Money management is more important than ever for recent college graduates, who face an average of $37,172 in student loan debt. Unfortunately, some students may not receive the financial education in college that they need to succeed in the real world. We have five quick tips to get young people on the right track to financial wellness after higher education.
Set a Budget
When you reach financial freedom, the very first step everyone should take is to create a budget. Even students who return home after graduation will have expenses to pay, from student loans to food and transportation. If you want to have money left over for entertainment, it’s essential to not let impulse purchases get the best of you. Account for the basics: rent, utilities, gas, credit cards etc. to figure out your discretionary income.
Don’t Let Debt Take Over
After four or more years of college education, unpaid credit card bills should not be the demise of the dreams you’ve worked so hard to achieve. Some employers will check an applicant’s credit history and, if you have a poor score, you could miss out on a job. Work with a financial consultant to make a clear plan of action to pay off your student debt, credit cards and other loans, so you can continue to pursue your goals.
Start Investing Now
It may seem impossible, but the earlier you start investing in the stock market, the better. Many employers make it easy to invest, offering a retirement fund to employees and matching their contributions up to a certain percentage. You’ll likely have a representative at the investment company your employer has partnered with, so a professional can walk you through the process.

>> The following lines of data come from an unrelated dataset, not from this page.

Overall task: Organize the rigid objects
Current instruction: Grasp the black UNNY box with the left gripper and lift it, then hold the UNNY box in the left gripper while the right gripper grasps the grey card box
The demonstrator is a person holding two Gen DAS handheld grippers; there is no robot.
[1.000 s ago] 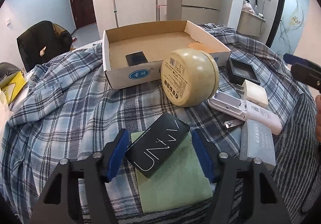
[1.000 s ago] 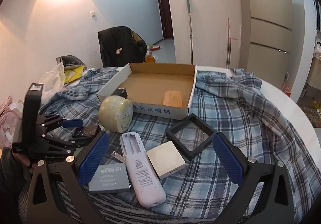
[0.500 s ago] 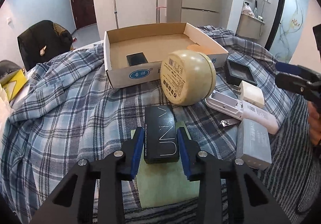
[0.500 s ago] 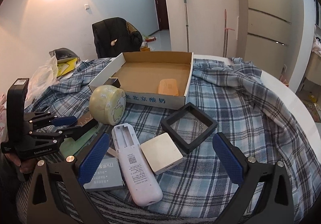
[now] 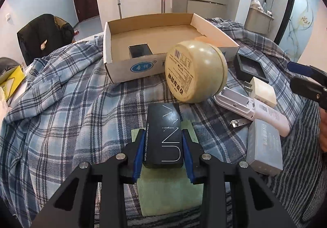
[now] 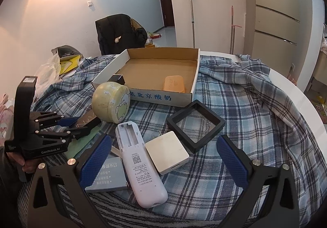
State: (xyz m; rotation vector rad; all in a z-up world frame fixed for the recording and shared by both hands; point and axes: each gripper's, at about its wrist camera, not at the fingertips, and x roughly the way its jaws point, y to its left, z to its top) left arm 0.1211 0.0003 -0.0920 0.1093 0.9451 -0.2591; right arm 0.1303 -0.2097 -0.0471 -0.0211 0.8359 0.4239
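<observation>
Left gripper (image 5: 163, 152) pinches a black case (image 5: 164, 136), right gripper (image 6: 163, 158) spread; two items sit in the box (image 5: 122, 72), six more await.

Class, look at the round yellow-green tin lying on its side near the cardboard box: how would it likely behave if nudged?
The round tin would probably roll, since it rests on its curved wall. The rumpled plaid cloth may slow it. It looks rigid, so it should not dent easily.
</observation>
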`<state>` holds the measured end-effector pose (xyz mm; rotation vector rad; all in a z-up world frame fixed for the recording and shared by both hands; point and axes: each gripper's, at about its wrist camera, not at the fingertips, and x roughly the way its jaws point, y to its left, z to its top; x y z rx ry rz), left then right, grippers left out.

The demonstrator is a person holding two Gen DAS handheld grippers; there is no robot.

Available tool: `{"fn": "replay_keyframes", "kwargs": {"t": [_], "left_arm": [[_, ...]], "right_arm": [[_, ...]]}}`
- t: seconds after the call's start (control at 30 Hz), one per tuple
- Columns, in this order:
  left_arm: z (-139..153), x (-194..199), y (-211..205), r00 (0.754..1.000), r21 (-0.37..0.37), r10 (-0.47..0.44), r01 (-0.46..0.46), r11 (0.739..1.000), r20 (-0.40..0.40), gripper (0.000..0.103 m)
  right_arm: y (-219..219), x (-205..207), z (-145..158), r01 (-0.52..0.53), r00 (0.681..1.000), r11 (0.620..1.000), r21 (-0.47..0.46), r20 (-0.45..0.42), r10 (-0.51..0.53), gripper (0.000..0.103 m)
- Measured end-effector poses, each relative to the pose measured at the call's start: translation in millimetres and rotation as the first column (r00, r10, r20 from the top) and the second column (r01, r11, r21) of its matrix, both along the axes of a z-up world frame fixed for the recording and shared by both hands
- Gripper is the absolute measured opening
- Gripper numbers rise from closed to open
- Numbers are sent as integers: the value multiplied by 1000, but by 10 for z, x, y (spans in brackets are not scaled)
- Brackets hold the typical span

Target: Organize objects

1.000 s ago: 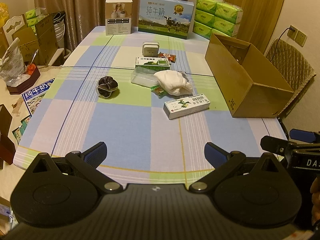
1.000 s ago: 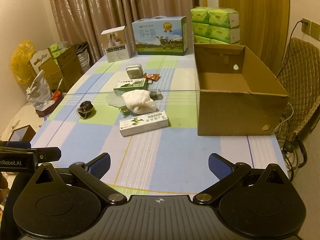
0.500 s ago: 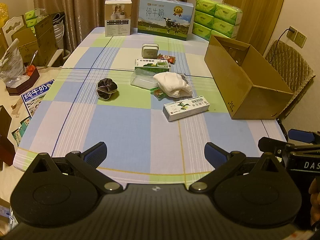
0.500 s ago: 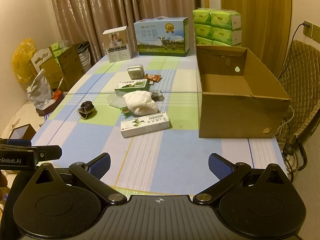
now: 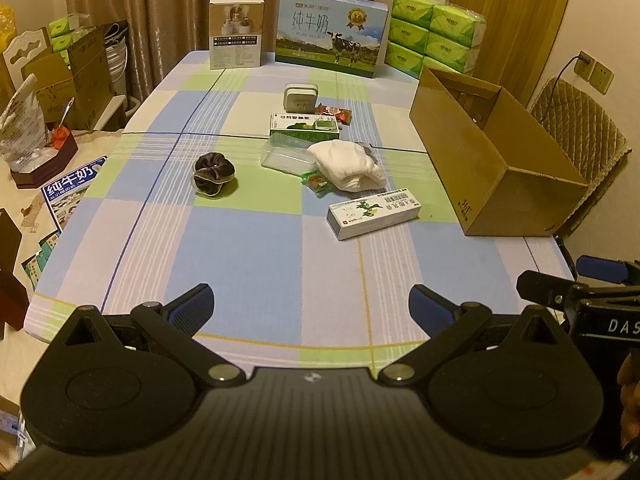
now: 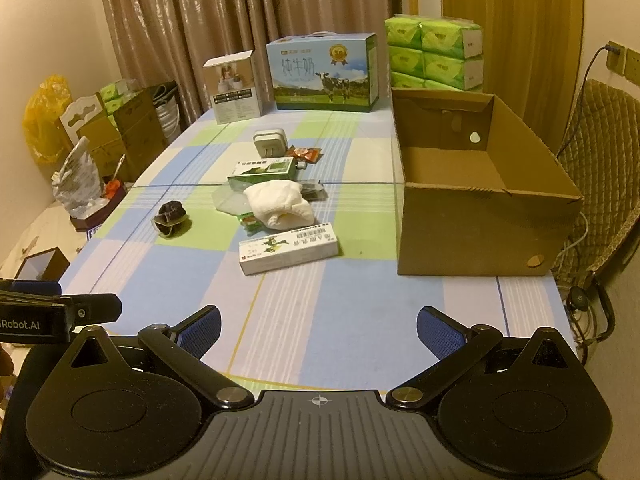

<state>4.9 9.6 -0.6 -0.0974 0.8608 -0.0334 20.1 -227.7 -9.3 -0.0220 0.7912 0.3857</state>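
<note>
Loose items lie mid-table: a long white medicine box (image 5: 373,213) (image 6: 288,247), a white cloth bundle (image 5: 347,165) (image 6: 279,201), a green box (image 5: 305,124) (image 6: 262,170), a clear plastic container (image 5: 285,153), a white charger (image 5: 300,97) (image 6: 271,142), snack packets (image 5: 334,113) and a dark scrunchie (image 5: 212,173) (image 6: 171,217). An empty open cardboard box (image 5: 492,156) (image 6: 476,192) stands at the table's right. My left gripper (image 5: 311,306) and my right gripper (image 6: 319,327) hover open over the near table edge, holding nothing.
A milk carton case (image 5: 331,32), a small white product box (image 5: 237,31) and stacked green tissue packs (image 5: 436,36) line the far edge. A quilted chair (image 6: 600,152) stands right of the table. Boxes and bags crowd the floor at left (image 5: 60,92).
Both grippers have drawn back and risen slightly, so the table items look a little farther off. Nothing on the table has moved.
</note>
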Motion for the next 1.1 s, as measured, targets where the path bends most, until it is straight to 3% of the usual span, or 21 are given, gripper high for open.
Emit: {"fn": "replay_keyframes", "kwargs": {"t": [0.37,0.7,0.83,0.9,1.1], "left_arm": [[-49,251,281,1000,29,23,-23,999,0,102],[-118,903,825,999,110,33,-36,993,28,102],[-260,1247,1025,999,126,20,-24,992,34,101],[-373,1424,1102,1000,128,1,-5,992,30,101],[-711,1846,1140,996,168,-84,82,982,9,92]], "right_arm": [[186,226,-13,-49,998,999,1,36,49,101],[572,823,-133,-137,986,990,-29,88,139,101],[727,1119,-267,-167,980,985,-52,96,172,101],[805,1283,-365,-175,979,983,-57,92,180,94],[1033,1700,-691,-206,975,975,-80,67,212,88]]}}
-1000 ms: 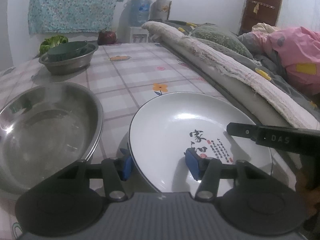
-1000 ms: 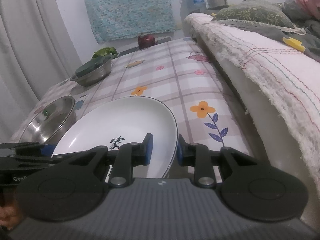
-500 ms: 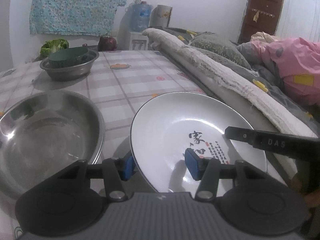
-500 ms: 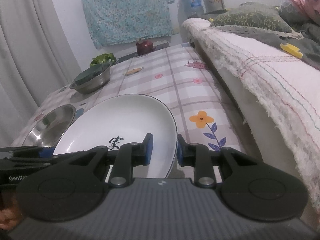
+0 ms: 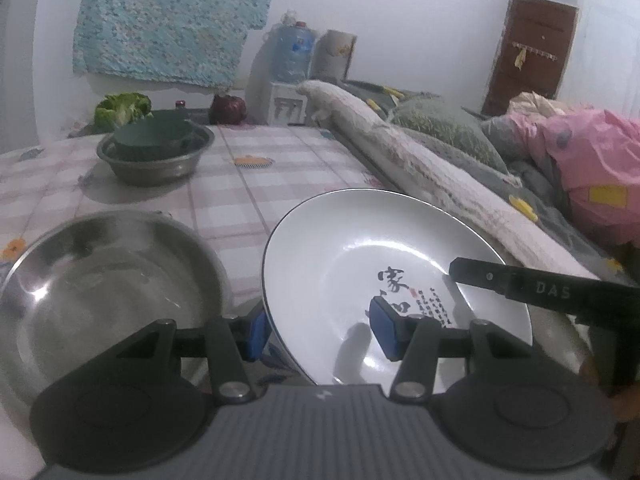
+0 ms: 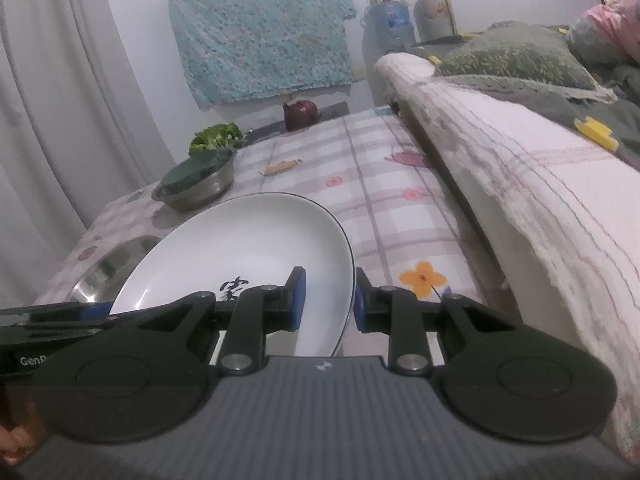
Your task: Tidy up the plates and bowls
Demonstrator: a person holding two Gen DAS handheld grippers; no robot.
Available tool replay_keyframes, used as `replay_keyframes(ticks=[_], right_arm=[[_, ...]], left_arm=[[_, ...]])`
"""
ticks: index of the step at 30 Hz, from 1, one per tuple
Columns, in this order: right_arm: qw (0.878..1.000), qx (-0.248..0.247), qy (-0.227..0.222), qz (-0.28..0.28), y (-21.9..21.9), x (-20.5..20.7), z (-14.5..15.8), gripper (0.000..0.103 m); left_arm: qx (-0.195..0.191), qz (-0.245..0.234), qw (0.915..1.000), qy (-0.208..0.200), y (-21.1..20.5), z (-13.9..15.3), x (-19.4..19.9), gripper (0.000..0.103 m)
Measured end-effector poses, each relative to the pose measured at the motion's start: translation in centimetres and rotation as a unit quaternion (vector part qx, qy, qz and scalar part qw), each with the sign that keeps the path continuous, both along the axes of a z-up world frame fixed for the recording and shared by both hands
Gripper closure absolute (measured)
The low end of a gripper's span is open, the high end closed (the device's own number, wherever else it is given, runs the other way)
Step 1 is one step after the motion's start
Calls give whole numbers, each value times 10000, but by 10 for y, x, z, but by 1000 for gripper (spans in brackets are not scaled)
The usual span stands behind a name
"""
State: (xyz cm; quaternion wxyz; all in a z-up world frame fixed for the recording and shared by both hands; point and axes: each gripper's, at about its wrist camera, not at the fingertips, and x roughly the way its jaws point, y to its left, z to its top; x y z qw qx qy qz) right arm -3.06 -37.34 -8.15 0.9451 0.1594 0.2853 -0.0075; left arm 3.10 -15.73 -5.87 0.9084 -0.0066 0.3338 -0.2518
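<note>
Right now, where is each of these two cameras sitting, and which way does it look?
Left wrist: sits on the left gripper, looking along its fingers at the white plate they straddle, with a steel basin to the left; the right gripper's finger enters from the right.
Right wrist: sits on the right gripper, looking up the table beside the bed; its pads clamp the plate's rim.
Shared: the plate, the basin, the far bowl stack.

Black tongs (image 5: 322, 330) — blue pads (image 5: 386, 334), silver screws, grey ribbed body — white lettering.
</note>
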Motion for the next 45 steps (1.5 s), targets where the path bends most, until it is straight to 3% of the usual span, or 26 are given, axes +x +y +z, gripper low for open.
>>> replay_keyframes(ticks=[12,21,31,45], right_arm=[[9986,14,-298,434,39,35,31,79],[9952,195,-196,937,92,71,30,79],[9922,317,301,1167,139,97,9,79],[9904,275,726,1143,147,113,-8,80]], left_arm=[[-178,547,9979,-302,49,25,11,50],[-128,1111,9933,-299,105,27,24,50],[-18,1344,9909,61,140,10,32,50],[48,1382,9886,601,150,-13,45,53]])
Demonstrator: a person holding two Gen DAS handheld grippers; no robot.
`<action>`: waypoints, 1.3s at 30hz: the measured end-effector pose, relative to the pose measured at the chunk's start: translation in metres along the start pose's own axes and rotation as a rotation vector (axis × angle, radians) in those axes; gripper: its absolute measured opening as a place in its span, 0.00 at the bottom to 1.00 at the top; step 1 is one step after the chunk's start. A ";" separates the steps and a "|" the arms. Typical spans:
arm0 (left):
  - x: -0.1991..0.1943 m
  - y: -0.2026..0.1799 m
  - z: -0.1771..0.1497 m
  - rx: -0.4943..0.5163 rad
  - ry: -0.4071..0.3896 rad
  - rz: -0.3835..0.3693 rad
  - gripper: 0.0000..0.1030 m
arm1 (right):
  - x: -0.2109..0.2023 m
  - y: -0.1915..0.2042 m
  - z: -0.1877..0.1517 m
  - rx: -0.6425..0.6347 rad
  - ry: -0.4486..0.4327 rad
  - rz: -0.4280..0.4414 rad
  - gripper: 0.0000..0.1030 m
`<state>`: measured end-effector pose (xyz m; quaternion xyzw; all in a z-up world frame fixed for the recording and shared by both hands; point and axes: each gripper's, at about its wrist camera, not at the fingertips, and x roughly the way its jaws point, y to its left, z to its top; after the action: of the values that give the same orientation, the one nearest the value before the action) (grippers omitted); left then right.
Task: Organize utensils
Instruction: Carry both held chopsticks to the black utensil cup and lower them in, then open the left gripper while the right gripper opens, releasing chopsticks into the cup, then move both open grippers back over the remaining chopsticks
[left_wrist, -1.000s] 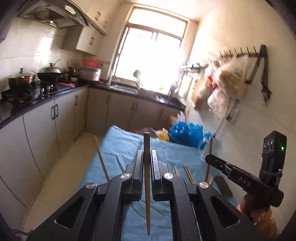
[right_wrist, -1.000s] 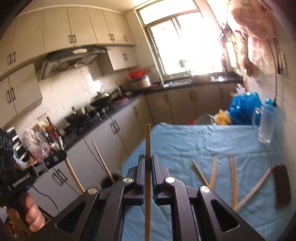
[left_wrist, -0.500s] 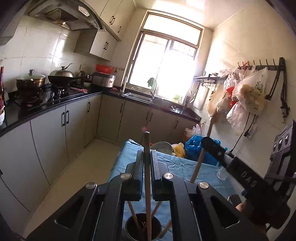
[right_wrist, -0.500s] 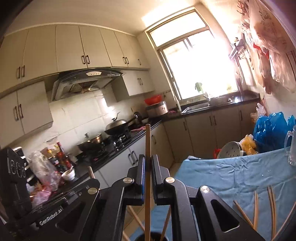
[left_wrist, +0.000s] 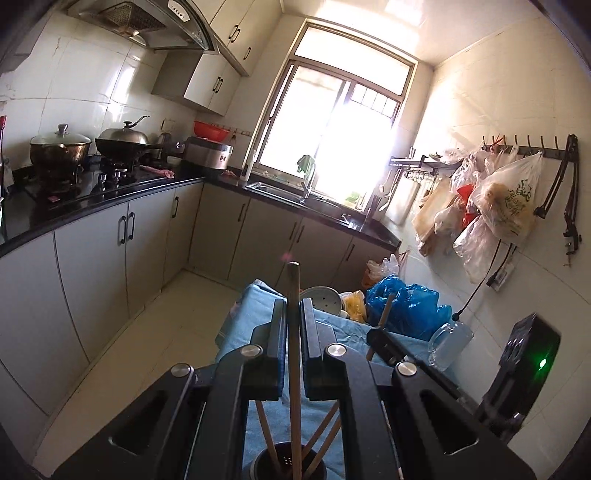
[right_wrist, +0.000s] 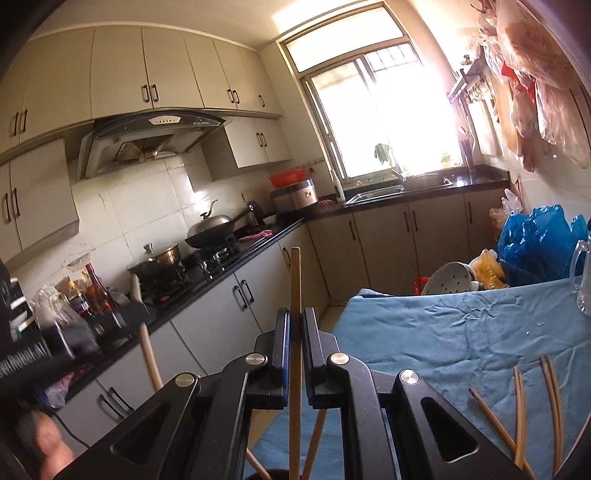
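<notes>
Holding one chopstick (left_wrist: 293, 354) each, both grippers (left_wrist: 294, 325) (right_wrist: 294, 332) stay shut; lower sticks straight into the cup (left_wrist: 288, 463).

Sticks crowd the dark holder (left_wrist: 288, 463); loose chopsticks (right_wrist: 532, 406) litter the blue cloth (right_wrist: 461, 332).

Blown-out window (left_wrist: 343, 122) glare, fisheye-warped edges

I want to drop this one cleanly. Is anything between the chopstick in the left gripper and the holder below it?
Nothing visible blocks it. The chopstick, clamped in the left gripper, hangs with its lower end at the holder's mouth, between other chopsticks leaning inside.
</notes>
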<state>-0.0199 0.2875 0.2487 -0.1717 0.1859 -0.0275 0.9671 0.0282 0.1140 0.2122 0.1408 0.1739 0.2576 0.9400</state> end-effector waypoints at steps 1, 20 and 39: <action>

Remember an Emergency Fund
If you currently have a job, but lose it tomorrow, could you survive financially? Experts recommend saving three to six months of expenses to pay for rent, food and bills in the event of unemployment. For recent college graduates, we recommend starting small. After your payments have been made, set aside $20 a week. At the end of one year, you will have over $1,000 saved. If you’re able to contribute more to the emergency fund, even better!
Don’t Skip Health Insurance
According to a study from NerdWallet Health, the number one cause of bankruptcy in America is a medical emergency. While it can help to have an emergency fund for unexpected expenses, health insurance can greatly reduce the costs of hospital stays, testing and medications. Most college graduates can stay on their parents plan until age 26, but it’s important to start exploring your options early to be prepared for the switch.